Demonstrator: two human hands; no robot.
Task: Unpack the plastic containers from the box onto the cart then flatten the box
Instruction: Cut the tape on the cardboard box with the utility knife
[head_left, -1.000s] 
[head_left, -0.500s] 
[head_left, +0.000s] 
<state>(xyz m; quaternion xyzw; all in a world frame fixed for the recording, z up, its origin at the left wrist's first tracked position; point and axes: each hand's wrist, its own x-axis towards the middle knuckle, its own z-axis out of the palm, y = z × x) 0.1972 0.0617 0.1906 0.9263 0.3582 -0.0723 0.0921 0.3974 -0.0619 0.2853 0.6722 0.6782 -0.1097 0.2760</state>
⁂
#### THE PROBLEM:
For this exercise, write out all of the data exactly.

#### EXERCISE SOLUTION:
Demonstrator: two human hands; no robot.
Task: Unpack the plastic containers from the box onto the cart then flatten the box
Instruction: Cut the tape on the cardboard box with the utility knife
[head_left, -1.000s] 
[head_left, -0.500s] 
[head_left, +0.000s] 
<state>(xyz m; quaternion xyzw; all in a world frame fixed for the recording, z up, its origin at the left wrist's first tracked position; point and axes: each hand's wrist, its own x-axis towards the middle knuckle, its own z-axis out of the palm, y = z × x) 0.1972 0.0617 0.1906 0.9263 0.3582 -0.0723 0.0921 0.3974 -0.0619 0.2853 0.6722 0.6782 -0.1097 0.2760</state>

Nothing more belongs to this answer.